### Work item
Repeat the listing below exactly.

★ ★ ★

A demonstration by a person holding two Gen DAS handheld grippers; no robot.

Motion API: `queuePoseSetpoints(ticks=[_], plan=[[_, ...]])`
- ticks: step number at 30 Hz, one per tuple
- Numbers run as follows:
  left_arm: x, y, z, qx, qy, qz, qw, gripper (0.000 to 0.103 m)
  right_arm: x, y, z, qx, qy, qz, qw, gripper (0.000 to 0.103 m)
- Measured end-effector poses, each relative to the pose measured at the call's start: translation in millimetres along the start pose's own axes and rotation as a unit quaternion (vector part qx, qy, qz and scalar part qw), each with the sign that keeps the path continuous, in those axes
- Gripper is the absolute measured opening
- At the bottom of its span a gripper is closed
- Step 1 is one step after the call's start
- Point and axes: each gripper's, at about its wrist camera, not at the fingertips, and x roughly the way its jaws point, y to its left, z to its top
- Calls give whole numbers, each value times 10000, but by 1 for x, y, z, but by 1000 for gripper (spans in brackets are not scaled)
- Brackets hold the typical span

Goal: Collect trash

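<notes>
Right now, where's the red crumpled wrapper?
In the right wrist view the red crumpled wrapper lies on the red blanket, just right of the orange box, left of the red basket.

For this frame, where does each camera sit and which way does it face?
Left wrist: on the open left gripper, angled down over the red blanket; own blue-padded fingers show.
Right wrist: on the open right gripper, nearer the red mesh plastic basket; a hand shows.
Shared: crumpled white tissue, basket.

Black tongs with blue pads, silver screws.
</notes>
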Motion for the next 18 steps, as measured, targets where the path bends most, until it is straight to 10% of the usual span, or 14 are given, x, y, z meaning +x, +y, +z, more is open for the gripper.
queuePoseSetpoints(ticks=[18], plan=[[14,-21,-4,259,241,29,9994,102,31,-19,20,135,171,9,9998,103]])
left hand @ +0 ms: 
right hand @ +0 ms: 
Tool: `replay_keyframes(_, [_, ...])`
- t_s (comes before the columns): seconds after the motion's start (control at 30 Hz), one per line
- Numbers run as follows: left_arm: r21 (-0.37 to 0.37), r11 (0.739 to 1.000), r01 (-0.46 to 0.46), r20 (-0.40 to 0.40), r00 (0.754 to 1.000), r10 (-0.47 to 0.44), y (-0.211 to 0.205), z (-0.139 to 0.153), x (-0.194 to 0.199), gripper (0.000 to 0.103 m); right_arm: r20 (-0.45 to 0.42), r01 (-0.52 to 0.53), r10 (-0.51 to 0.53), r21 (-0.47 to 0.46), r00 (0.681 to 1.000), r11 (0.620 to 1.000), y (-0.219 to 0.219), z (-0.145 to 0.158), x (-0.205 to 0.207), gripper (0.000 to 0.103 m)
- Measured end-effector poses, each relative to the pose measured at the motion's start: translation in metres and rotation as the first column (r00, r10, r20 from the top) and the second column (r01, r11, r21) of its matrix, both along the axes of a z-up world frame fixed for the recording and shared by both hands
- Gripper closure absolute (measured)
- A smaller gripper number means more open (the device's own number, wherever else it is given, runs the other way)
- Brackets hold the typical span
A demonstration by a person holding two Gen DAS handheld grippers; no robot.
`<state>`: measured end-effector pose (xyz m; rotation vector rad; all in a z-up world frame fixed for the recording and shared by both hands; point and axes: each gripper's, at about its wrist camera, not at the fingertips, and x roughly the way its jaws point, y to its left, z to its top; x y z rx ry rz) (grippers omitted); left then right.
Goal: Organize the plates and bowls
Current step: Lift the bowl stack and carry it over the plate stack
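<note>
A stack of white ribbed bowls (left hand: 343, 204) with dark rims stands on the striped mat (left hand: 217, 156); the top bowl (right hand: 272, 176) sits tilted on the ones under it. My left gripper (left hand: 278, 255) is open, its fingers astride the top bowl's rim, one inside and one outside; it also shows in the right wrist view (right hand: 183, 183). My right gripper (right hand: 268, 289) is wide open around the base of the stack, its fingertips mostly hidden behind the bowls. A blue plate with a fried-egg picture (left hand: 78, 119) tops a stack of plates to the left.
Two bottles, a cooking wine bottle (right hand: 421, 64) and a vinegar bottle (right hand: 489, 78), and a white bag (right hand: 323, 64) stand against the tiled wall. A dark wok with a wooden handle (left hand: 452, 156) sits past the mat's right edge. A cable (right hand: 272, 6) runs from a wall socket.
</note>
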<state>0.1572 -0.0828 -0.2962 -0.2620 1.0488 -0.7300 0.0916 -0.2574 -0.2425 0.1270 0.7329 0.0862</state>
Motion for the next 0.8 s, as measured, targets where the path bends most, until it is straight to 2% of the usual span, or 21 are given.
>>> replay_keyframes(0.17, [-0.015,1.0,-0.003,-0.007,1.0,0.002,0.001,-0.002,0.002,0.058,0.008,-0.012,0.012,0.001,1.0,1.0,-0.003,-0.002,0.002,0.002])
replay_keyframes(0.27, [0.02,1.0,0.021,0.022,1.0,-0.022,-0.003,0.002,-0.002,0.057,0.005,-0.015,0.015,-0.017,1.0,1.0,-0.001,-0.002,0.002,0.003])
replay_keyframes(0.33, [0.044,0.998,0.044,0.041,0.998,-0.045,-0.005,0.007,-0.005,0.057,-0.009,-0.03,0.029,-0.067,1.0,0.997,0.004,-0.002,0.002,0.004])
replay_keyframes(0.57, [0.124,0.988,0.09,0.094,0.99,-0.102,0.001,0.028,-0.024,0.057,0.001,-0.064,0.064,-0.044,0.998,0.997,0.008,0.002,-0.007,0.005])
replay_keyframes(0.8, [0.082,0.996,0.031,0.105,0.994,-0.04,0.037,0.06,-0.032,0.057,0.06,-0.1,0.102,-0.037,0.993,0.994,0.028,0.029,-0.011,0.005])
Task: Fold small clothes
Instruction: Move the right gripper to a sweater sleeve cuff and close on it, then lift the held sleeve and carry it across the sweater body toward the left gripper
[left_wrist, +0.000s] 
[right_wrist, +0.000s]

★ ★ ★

### Exercise response
A demonstration by a person holding two Gen DAS handheld grippers; no robot.

Motion API: `queuePoseSetpoints(ticks=[_], plan=[[_, ...]])`
- ticks: step number at 30 Hz, one per tuple
- Numbers run as follows:
  left_arm: x, y, z, qx, qy, qz, qw, gripper (0.000 to 0.103 m)
  right_arm: x, y, z, qx, qy, qz, qw, gripper (0.000 to 0.103 m)
- Measured end-effector poses, each relative to the pose measured at the call's start: translation in millimetres along the start pose's own axes and rotation as a unit quaternion (vector part qx, qy, qz and scalar part qw), each with the sign that keeps the path continuous, in those axes
- Gripper is the absolute measured opening
- At the bottom of its span a gripper is closed
- Step 1 is one step after the call's start
- Point and axes: each gripper's, at about its wrist camera, not at the fingertips, and x roughly the way its jaws point, y to its left, z to its top
- Calls give whole numbers, each value times 10000, but by 1 for x, y, z, but by 1000 for gripper (spans in brackets are not scaled)
- Brackets hold the typical span

Goal: Collect trash

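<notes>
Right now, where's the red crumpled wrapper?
In the right wrist view the red crumpled wrapper lies on the red blanket, just right of the orange box, left of the red basket.

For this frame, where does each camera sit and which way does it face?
Left wrist: on the open left gripper, angled down over the red blanket; own blue-padded fingers show.
Right wrist: on the open right gripper, nearer the red mesh plastic basket; a hand shows.
Shared: crumpled white tissue, basket.

Black tongs with blue pads, silver screws.
</notes>
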Motion for the next 18 steps, as measured, targets where the path bends most, until it is straight to 10% of the usual span, or 14 are given, x, y, z meaning +x, +y, +z, more is open for the gripper.
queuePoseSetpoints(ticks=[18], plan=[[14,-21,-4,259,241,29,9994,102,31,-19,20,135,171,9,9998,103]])
left hand @ +0 ms: 
right hand @ +0 ms: 
Tool: `replay_keyframes(_, [_, ...])`
- t_s (comes before the columns): seconds after the motion's start (control at 30 Hz), one per line
- Numbers run as follows: left_arm: r21 (-0.37 to 0.37), r11 (0.739 to 1.000), r01 (-0.46 to 0.46), r20 (-0.40 to 0.40), r00 (0.754 to 1.000), r10 (-0.47 to 0.44), y (-0.211 to 0.205), z (-0.139 to 0.153), x (-0.194 to 0.199), gripper (0.000 to 0.103 m); right_arm: r20 (-0.45 to 0.42), r01 (-0.52 to 0.53), r10 (-0.51 to 0.53), r21 (-0.47 to 0.46), r00 (0.681 to 1.000), r11 (0.620 to 1.000), y (-0.219 to 0.219), z (-0.145 to 0.158), x (-0.205 to 0.207), gripper (0.000 to 0.103 m)
- Measured end-effector poses, each relative to the pose measured at the motion's start: translation in metres and rotation as the first column (r00, r10, r20 from the top) and the second column (r01, r11, r21) of its matrix, both along the axes of a z-up world frame fixed for the recording and shared by both hands
- Gripper closure absolute (measured)
- A smaller gripper number means more open (the device's own number, wherever else it is given, runs the other way)
- Brackets hold the typical span
A demonstration by a person holding two Gen DAS handheld grippers; no robot.
`<state>`: measured end-effector pose (xyz m; rotation vector rad; all in a z-up world frame fixed for the recording and shared by both hands; point and axes: each gripper's, at about its wrist camera, not at the fingertips, and x roughly the way its jaws point, y to its left, z to its top; x y z rx ry rz) (grippers omitted); left then right.
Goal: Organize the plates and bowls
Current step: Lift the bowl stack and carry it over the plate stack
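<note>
A stack of white ribbed bowls (left hand: 343, 204) with dark rims stands on the striped mat (left hand: 217, 156); the top bowl (right hand: 272, 176) sits tilted on the ones under it. My left gripper (left hand: 278, 255) is open, its fingers astride the top bowl's rim, one inside and one outside; it also shows in the right wrist view (right hand: 183, 183). My right gripper (right hand: 268, 289) is wide open around the base of the stack, its fingertips mostly hidden behind the bowls. A blue plate with a fried-egg picture (left hand: 78, 119) tops a stack of plates to the left.
Two bottles, a cooking wine bottle (right hand: 421, 64) and a vinegar bottle (right hand: 489, 78), and a white bag (right hand: 323, 64) stand against the tiled wall. A dark wok with a wooden handle (left hand: 452, 156) sits past the mat's right edge. A cable (right hand: 272, 6) runs from a wall socket.
</note>
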<state>0.1572 -0.0828 -0.2962 -0.2620 1.0488 -0.7300 0.0916 -0.2574 -0.2425 0.1270 0.7329 0.0862</state>
Motion for the next 0.8 s, as measured, targets where the path bends most, until it is straight to 2% of the usual span, or 21 are given.
>>> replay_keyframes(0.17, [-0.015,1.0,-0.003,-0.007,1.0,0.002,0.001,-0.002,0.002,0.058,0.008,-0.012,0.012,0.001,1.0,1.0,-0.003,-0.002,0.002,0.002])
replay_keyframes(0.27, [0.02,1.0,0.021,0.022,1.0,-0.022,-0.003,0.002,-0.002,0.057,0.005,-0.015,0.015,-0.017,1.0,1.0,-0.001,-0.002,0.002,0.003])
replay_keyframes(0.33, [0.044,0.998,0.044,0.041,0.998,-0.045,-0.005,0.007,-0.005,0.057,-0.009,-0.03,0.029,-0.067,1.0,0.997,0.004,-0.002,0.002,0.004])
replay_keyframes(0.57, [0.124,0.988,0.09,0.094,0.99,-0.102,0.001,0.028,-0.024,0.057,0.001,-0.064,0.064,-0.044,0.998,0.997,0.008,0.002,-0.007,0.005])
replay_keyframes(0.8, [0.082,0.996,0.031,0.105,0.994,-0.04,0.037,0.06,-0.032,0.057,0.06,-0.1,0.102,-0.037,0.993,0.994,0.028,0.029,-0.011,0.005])
Task: Fold small clothes
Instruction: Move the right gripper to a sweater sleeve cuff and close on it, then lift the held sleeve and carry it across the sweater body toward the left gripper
[left_wrist, +0.000s] 
[right_wrist, +0.000s]

The answer has been given, and the exercise is done.